Bowhunter 100 - I'm just curious. If you are so unhappy with what is going on, what have you done (other than post on AT) to try and change it? What has been your involvement in the NAA for the past several years?


----------



## Hutnicks (Feb 9, 2006)

Jim C said:


> gutless sockpuppets should be banned unless they PM Record Keeper and make out a really good argument why they should hide behind a quint. As a long time NAA member, a coach, a club leader, a competitior and an attorney well versed in the AAPA I cannot come close to believing anyone has to hide behind a facade. IF Lloyd and Reo have the balls to post under their real names, so should this sockpuppet


I rather have to agree here. While I firmly believe in this venue as a terrific for *anyone* to express/analyze the goings on of an organizational body, when it turns to an accusatory / inflammatory dialogue some explanation of motive and or agenda should be forthcoming.


----------



## Bowhunter100 (Oct 10, 2007)

No question or statement presented by myself turns on any level of participation or stature in this organization. Rather it turns on my requirement (and any reasonable persons) that the members of this association abide by the rules and obey the law. 
Those of you desperate to get my name are primarily interested in attacking. Who I am has no intelligent reference to the issues discussed. Either I am correct or not period.
I doubt the more reasonable elements of the rank and file would be anything but embarrassed by these juvenile attacks.


----------



## target1 (Jan 16, 2007)

BH100, is it really that hard to just come out of the closet. It is easy to gush your dribble and remain a shadow. What I see here is a real lack of guts and wimpish.

It is OK to have an opinion, but character assasination, such as what you have said about Lloyd, is never ok. 

As far as I am concerned if RK bans you again, it's ok with me.

Grow up little girl...


----------



## target1 (Jan 16, 2007)

OK, I apologize...I should not resort to responding to this silliness in such a manner.


----------



## Brandeis_Archer (Dec 20, 2006)

I think its time for an archery-specific sockpuppet. 


Bowhunter100, couldn't you even come up with a fake name and location, or something? Heck, you don't even put down your Zodiac sign! I mean, really, c'mon... 


(extra credit!

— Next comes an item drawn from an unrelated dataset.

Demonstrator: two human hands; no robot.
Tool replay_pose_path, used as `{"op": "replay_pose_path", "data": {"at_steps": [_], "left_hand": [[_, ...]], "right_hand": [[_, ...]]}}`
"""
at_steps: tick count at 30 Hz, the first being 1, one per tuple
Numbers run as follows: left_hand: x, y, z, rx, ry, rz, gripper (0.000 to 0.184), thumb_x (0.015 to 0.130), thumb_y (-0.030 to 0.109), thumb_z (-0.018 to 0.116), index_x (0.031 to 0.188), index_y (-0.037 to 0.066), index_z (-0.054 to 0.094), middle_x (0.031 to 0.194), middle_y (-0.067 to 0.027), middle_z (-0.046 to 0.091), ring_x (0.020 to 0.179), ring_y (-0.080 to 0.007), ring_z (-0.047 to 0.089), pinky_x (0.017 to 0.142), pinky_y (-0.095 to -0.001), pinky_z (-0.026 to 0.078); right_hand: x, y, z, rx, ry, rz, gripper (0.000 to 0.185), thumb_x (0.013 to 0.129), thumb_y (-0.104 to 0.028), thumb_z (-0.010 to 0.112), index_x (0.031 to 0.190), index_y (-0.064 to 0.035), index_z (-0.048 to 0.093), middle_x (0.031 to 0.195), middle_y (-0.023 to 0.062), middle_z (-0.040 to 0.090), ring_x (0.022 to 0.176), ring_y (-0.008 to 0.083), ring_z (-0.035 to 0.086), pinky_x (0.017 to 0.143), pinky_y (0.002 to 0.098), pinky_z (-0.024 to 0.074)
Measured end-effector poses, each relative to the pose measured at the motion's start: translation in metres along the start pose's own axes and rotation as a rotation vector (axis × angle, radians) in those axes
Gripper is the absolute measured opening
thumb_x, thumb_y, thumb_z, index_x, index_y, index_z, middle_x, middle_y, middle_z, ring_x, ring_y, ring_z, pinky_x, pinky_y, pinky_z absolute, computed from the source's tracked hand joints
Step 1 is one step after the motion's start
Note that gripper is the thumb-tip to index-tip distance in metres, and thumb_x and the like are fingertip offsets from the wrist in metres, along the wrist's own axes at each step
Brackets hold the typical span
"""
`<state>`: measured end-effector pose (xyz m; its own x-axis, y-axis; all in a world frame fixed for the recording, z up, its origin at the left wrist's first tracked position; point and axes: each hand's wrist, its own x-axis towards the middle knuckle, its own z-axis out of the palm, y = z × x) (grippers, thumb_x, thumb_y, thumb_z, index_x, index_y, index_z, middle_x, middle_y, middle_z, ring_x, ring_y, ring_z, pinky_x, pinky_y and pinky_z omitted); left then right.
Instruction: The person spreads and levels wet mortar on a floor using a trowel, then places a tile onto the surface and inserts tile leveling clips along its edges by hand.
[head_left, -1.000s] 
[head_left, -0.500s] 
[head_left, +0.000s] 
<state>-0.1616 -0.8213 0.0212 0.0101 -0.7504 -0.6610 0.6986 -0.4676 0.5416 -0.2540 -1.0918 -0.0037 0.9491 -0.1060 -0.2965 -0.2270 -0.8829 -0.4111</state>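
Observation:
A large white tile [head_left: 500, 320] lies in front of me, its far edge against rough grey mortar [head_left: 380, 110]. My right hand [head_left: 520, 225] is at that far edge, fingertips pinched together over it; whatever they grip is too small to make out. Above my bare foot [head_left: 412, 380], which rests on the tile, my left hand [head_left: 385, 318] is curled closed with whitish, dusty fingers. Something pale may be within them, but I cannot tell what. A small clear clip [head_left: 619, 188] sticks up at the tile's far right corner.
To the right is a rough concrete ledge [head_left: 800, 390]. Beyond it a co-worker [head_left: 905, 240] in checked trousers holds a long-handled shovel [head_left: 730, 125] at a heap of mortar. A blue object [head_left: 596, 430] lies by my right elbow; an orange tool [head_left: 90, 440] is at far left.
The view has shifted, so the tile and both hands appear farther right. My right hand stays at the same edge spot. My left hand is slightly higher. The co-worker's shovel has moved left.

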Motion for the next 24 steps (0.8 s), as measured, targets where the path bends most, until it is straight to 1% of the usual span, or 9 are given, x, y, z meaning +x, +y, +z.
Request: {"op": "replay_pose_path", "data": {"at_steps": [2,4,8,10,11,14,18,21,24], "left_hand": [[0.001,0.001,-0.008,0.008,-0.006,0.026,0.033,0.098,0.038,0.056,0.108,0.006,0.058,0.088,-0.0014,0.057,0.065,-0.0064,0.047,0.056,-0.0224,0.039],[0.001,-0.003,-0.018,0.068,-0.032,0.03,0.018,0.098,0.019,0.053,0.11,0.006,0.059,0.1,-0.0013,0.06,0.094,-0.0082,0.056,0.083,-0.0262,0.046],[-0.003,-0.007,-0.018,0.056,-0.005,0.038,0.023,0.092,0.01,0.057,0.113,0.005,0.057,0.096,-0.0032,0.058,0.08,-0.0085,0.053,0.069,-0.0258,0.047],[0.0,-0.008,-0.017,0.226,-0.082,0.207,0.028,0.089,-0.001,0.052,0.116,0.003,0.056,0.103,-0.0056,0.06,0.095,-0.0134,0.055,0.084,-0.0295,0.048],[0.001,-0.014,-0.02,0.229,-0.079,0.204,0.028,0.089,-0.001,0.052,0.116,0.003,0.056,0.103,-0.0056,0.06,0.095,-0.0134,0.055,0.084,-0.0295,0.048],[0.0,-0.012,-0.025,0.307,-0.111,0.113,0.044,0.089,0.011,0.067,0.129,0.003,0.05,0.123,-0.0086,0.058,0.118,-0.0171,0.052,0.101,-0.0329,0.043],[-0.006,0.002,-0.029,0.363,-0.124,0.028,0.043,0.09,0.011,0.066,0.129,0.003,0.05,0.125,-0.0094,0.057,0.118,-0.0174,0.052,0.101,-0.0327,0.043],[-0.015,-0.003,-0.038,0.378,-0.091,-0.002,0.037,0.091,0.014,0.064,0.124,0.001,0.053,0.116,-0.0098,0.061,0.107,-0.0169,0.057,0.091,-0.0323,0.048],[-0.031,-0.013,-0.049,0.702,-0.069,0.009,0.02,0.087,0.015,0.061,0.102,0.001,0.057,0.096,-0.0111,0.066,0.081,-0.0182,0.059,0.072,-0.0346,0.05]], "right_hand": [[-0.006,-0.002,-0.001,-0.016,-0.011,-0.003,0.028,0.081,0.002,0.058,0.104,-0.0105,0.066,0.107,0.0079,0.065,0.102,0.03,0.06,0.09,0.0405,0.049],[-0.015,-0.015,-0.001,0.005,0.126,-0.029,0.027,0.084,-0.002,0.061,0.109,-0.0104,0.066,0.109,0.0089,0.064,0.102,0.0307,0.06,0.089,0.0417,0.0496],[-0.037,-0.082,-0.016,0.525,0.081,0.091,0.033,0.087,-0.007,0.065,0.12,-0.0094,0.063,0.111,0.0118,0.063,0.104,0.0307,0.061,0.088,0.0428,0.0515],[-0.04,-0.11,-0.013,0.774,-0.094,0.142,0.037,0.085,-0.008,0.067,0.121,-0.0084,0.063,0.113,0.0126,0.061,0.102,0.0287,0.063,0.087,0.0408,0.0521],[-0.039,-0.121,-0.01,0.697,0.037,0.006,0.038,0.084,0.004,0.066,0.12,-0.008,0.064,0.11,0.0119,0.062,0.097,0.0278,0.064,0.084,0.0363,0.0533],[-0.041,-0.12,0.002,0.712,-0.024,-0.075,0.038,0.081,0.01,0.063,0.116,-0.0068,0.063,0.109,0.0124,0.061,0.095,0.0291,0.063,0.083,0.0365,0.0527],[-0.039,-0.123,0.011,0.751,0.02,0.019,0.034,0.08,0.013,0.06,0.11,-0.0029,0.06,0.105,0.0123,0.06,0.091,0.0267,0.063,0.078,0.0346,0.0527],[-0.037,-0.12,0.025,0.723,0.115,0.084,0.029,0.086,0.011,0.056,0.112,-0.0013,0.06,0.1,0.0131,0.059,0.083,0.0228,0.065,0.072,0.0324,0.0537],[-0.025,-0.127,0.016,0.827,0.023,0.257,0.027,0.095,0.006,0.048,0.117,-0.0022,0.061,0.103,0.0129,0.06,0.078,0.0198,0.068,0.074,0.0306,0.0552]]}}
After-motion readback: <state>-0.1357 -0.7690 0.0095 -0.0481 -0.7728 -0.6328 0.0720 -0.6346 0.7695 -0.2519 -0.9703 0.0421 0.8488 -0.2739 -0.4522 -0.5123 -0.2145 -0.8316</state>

How do we know Merona here is sinister?)


----------



## frydaddy40 (Oct 17, 2007)

*argue,argue*

:thumbs_do This is why i don't do more with Naa. Can't you all just get along. Agree to disagree and move on. :smile: My name is Gary Frye JOAD archery Coach


----------



## RecordKeeper (May 9, 2003)

frydaddy40 said:


> :thumbs_do This is why i don't do more with Naa. Can't you all just get along. Agree to disagree and move on. :smile: My name is Gary Frye JOAD archery Coach


But if you are a JOAD coach, you already are involved.


----------



## frydaddy40 (Oct 17, 2007)

*Yes*

:smile: Glad your here. Yes recordkeeper i am and this is what makes me what to quit. You can't make everyone happy all the time. I think we all know that. So we all just need to try to work together if we can. I do this for the Kids i could care less what the adults think. :smile:


----------



## frydaddy40 (Oct 17, 2007)

*And another thing*

:smile: The kids thay just want to shoot and have fun. Some want to compete and some don't but thay all want to have fun. When we as adults can't get along why can't have fun.:smile:


----------



## RecordKeeper (May 9, 2003)

frydaddy40 said:


> :smile: Glad your here. Yes recordkeeper i am and this is what makes me what to quit. You can't make everyone happy all the time. I think we all know that. So we all just need to try to work together if we can. I do this for the Kids i could care less what the adults think. :smile:


We each have to decide for ourselves what is an appropriate level of involvement. In fact, if you are unhappy with the current NAA board this is your chance to participate in the election that will totally change the board.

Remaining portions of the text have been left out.